▶ [Stored data]:
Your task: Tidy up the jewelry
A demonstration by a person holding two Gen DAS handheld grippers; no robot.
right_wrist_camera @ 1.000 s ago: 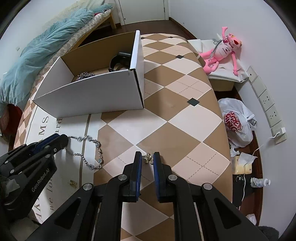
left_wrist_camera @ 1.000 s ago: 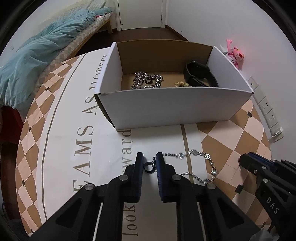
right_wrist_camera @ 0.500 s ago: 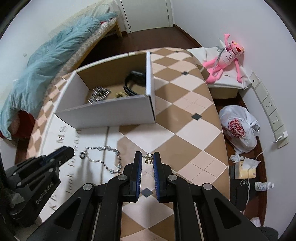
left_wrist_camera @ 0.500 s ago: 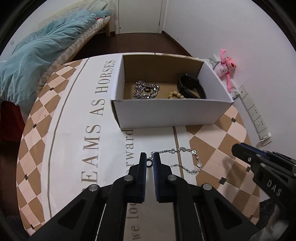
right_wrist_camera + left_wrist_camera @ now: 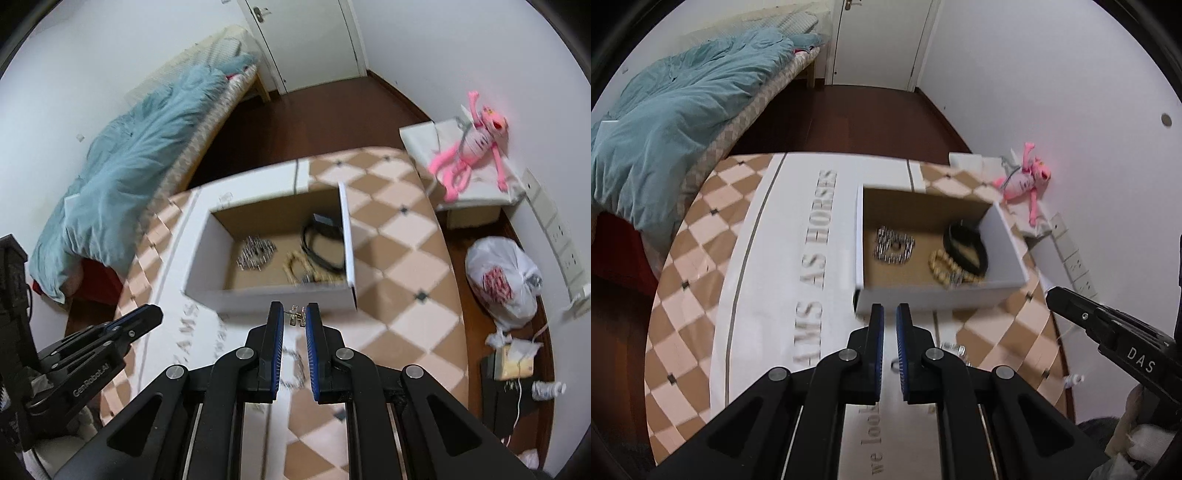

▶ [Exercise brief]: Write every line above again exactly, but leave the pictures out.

▶ [Response area]:
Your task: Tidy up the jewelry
A demonstration by a person holding two Gen DAS handheld grippers; no robot.
right_wrist_camera @ 1.000 s ago: 
left_wrist_camera @ 1.000 s ago: 
right_wrist_camera @ 0.500 s ago: 
left_wrist_camera @ 0.500 s ago: 
right_wrist_camera + left_wrist_camera @ now: 

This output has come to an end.